▶ [Required action] Print word for word the records from the line containing "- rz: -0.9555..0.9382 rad" through the end.

▶ [The records]
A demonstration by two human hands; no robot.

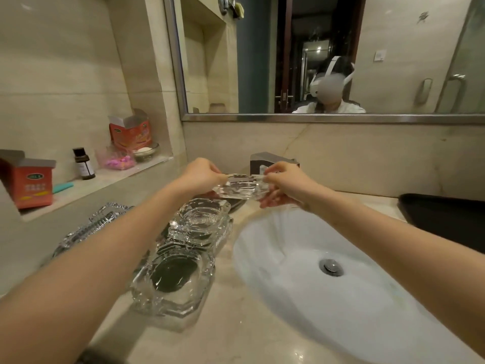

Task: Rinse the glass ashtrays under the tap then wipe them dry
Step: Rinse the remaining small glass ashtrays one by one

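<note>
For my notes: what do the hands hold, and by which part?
Both hold one glass ashtray by opposite rims: left hand, right hand.

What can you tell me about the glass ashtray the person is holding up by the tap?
The held ashtray is clear, thick, faceted glass with a round hollow and notched rim. It is held about level near the tap, past the basin's far left rim. The left hand pinches its left edge; the right hand grips its right edge, fingers beneath.

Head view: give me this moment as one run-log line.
phase: pre-rinse | left hand + right hand: pinching held ashtray by opposite rims | position: near tap, above basin edge | counter: other ashtrays waiting
</note>
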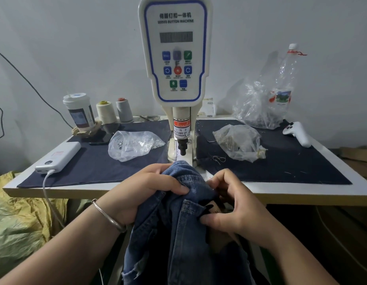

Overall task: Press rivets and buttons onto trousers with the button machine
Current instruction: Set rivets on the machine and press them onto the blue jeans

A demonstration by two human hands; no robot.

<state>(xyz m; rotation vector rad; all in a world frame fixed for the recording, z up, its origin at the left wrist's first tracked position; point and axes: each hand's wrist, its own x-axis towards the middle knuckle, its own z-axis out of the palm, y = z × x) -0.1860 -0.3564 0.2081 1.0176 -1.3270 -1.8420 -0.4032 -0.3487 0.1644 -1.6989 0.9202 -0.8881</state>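
Note:
Blue denim trousers point(178, 233) hang over the table's front edge, their bunched top just below the press head point(182, 148) of the white servo button machine point(175, 50). My left hand point(143, 192) grips the bunched denim on the left, thumb on top. My right hand point(230, 200) pinches the waistband fabric by a tan label point(214, 208) on the right. Two clear bags, one on the left point(133, 145) and one on the right point(239, 141), lie on the table and hold small metal parts.
A white table point(301, 194) carries dark cloth mats point(281, 161). On the left are a power bank point(58, 158) with its cable, a paper cup point(80, 112) and two thread cones point(114, 111). On the right stand a plastic bottle point(285, 79), a larger bag point(258, 103) and a white controller point(297, 132).

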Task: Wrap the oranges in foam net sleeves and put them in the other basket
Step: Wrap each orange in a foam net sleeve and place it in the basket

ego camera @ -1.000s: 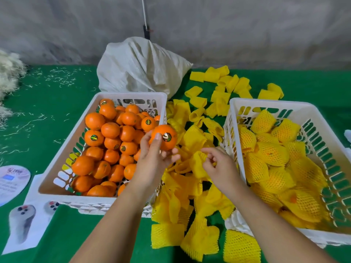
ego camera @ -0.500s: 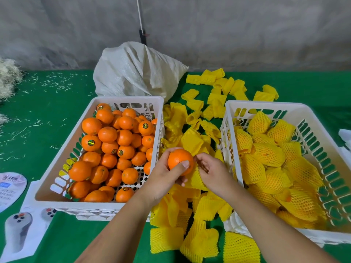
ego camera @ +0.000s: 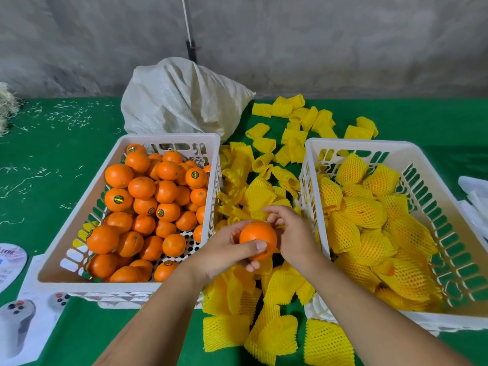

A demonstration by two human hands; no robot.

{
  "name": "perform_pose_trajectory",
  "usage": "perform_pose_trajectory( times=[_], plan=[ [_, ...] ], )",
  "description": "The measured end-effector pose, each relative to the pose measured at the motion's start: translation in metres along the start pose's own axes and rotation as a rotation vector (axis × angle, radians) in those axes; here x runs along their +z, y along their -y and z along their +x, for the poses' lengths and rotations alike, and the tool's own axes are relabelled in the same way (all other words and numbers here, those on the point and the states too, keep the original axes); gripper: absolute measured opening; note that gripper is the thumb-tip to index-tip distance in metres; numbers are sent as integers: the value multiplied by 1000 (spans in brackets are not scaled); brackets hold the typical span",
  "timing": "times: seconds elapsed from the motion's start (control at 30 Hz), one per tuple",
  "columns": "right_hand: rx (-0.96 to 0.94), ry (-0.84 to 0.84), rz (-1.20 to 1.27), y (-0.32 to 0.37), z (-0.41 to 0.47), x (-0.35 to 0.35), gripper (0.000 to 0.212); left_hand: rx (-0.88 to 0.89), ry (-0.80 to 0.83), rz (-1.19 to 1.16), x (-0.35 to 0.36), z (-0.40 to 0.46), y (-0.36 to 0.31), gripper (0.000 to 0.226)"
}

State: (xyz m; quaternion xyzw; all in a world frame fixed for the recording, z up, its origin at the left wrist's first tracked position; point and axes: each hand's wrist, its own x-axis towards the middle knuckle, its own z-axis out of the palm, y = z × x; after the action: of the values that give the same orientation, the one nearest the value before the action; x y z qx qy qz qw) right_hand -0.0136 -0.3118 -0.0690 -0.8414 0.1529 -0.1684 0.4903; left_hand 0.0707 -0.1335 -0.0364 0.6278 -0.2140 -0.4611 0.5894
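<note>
One orange (ego camera: 258, 239) sits gripped in my left hand (ego camera: 227, 256) between the two baskets, above loose foam sleeves (ego camera: 277, 336); my right hand (ego camera: 293, 235) touches it, fingers curled, possibly pinching netting.

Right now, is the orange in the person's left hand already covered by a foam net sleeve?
No, the orange gripped by the left hand shows bare peel, with no netting over it.

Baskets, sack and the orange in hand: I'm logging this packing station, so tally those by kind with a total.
White plastic baskets: 2 (bare oranges, wrapped oranges)
White woven sack: 1
Orange held in the left hand: 1
Total: 4
</note>
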Motion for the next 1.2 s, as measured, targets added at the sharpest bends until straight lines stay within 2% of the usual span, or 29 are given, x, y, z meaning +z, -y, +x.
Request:
perform_pose_trajectory(
  times=[0.1, 0.17, 0.27, 0.33, 0.43, 0.53, 0.6, 0.7, 0.77, 0.83, 0.9, 1.0, 1.07, 1.13, 1.2],
  plan=[
    [44, -22, 75, 0, 3, 1, 40, 43, -74, 25, 3, 3, 2, 65],
    [58, -113, 12, -2, 6, 0, 28, 70, -132, 52, 4, 6, 5, 55],
    [43, -208, -26, -2, 7, -4, 20, 100, -224, 146, 7, 11, 9, 60],
    [29, -184, 58, 0, 4, -7, 18, 131, -291, 191, 9, 13, 11, 71],
    [-12, -73, 194, 7, -4, -8, 17, 162, -349, 99, 10, 15, 11, 92],
    [-117, 11, 198, 11, -9, -5, 21, 165, -378, 58, 12, 17, 10, 74],
    [-144, 26, 209, 12, -9, -4, 21, 149, -375, 20, 11, 17, 10, 68],
    [-129, -20, 200, 12, -5, -7, 22, 96, -261, -74, 3, 16, 12, 83],
    [-120, -53, 159, 12, -3, -8, 23, 72, -199, -54, 0, 16, 15, 94],
    [-145, -94, 89, 15, -4, -8, 23, 100, -197, -40, 2, 18, 18, 94],
    [-265, -141, -36, 17, -7, -6, 21, 137, -267, -40, 4, 20, 19, 82],
    [-642, -151, -331, 19, -16, 1, 22, 154, -382, -8, 4, 24, 18, 72],
    [-731, -146, -381, 17, -17, 3, 24, 154, -452, 2, 5, 25, 17, 66],
    [-623, -139, -301, 16, -17, 3, 31, 113, -488, 3, 6, 26, 17, 62],
    [-443, -59, -231, 16, -17, 2, 48, 51, -480, -20, 3, 27, 16, 70]
  ],
)
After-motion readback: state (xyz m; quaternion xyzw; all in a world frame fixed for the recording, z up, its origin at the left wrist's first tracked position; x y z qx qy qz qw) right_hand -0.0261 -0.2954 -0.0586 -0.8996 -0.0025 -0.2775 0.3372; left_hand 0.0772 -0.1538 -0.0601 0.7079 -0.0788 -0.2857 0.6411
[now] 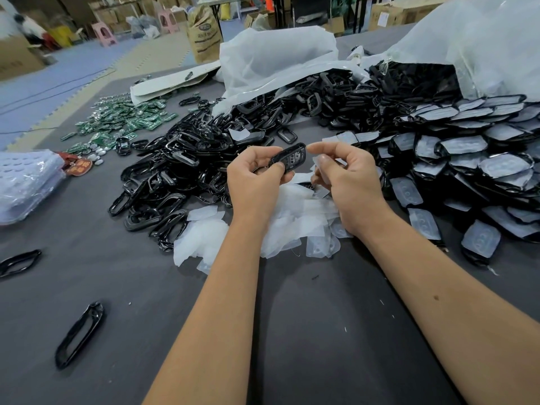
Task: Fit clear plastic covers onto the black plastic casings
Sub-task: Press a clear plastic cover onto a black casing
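My left hand (257,176) grips a black plastic casing (289,158) above the table, thumb over its near side. Just to its right, my right hand (344,173) has its fingers curled, pinching a small clear plastic cover (317,165) that is mostly hidden behind the thumb. Under both hands lies a loose heap of clear covers (251,229). A large pile of bare black casings (187,171) spreads to the left and behind. Casings with covers fitted (473,159) are stacked in rows on the right.
Green circuit boards (122,121) lie at the far left of the grey table (292,331). White plastic bags (274,57) sit behind the piles. A stack of clear trays (26,185) is at the left edge. Two stray black casings (79,334) lie near me.
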`<state>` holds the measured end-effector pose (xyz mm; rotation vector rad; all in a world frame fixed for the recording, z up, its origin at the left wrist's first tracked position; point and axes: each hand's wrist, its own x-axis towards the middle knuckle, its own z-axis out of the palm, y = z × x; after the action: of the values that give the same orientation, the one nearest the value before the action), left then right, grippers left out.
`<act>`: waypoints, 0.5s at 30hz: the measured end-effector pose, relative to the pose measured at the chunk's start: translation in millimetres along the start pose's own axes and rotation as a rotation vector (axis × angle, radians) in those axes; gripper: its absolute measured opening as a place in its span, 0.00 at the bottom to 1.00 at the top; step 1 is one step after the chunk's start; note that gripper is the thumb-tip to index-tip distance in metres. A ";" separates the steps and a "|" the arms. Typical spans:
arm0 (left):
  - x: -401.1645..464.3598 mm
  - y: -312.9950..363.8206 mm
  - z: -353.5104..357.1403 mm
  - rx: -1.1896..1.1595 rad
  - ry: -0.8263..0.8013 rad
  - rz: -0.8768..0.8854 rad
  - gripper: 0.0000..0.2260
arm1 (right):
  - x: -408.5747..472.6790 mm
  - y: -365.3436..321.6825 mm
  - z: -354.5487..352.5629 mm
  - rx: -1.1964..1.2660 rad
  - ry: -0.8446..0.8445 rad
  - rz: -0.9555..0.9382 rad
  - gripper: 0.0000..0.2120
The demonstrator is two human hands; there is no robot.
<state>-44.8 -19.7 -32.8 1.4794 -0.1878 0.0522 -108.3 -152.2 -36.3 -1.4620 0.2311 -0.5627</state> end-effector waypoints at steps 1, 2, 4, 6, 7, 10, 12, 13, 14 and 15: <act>-0.3 0.0 0.0 -0.002 -0.001 0.000 0.11 | -0.7 -0.7 0.0 0.001 0.001 -0.014 0.10; -0.6 0.2 -0.3 -0.005 -0.001 0.001 0.11 | -1.2 -1.4 -0.2 0.002 0.005 -0.027 0.09; -1.3 0.3 -0.5 -0.006 0.002 0.004 0.11 | -1.7 -2.3 -0.6 0.009 0.023 -0.037 0.08; -1.9 -0.1 -0.6 0.000 0.006 0.009 0.11 | -1.5 -2.3 -0.9 0.032 0.036 -0.034 0.08; -2.0 -0.5 -0.6 0.003 0.008 0.012 0.11 | -0.9 -1.8 -1.0 0.031 0.040 -0.039 0.08; -1.7 -2.2 -1.0 0.016 0.005 0.022 0.11 | -1.1 -0.8 -1.7 -0.008 0.038 -0.089 0.08; -0.9 -3.2 -1.1 0.032 -0.004 0.029 0.10 | -1.7 -0.5 -2.0 -0.024 0.035 -0.111 0.09; -0.6 -3.5 -1.1 0.040 -0.007 0.032 0.10 | -2.1 -0.6 -2.0 -0.021 0.031 -0.114 0.09; -0.6 -3.7 -1.2 0.047 -0.008 0.035 0.10 | -2.4 -0.7 -1.8 -0.012 0.027 -0.115 0.09; -0.4 -3.8 -1.4 0.054 -0.008 0.037 0.10 | -2.6 -0.7 -1.6 0.000 0.023 -0.117 0.09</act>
<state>-44.5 -18.7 -36.7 1.5301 -0.2223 0.0817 -111.4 -152.4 -36.3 -1.4764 0.1648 -0.6747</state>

▶ [Completed task]
  - rz: -0.9555..0.9382 rad
  - gripper: 0.0000..0.2120
The demonstrator is two human hands; there is no robot.
<state>-44.8 -19.7 -32.8 1.4794 -0.1878 0.0522 -108.3 -152.2 -36.3 -1.4620 0.2311 -0.5627</state> end-effector waypoints at steps 1, 2, 4, 6, 7, 10, 12, 13, 14 and 15: <act>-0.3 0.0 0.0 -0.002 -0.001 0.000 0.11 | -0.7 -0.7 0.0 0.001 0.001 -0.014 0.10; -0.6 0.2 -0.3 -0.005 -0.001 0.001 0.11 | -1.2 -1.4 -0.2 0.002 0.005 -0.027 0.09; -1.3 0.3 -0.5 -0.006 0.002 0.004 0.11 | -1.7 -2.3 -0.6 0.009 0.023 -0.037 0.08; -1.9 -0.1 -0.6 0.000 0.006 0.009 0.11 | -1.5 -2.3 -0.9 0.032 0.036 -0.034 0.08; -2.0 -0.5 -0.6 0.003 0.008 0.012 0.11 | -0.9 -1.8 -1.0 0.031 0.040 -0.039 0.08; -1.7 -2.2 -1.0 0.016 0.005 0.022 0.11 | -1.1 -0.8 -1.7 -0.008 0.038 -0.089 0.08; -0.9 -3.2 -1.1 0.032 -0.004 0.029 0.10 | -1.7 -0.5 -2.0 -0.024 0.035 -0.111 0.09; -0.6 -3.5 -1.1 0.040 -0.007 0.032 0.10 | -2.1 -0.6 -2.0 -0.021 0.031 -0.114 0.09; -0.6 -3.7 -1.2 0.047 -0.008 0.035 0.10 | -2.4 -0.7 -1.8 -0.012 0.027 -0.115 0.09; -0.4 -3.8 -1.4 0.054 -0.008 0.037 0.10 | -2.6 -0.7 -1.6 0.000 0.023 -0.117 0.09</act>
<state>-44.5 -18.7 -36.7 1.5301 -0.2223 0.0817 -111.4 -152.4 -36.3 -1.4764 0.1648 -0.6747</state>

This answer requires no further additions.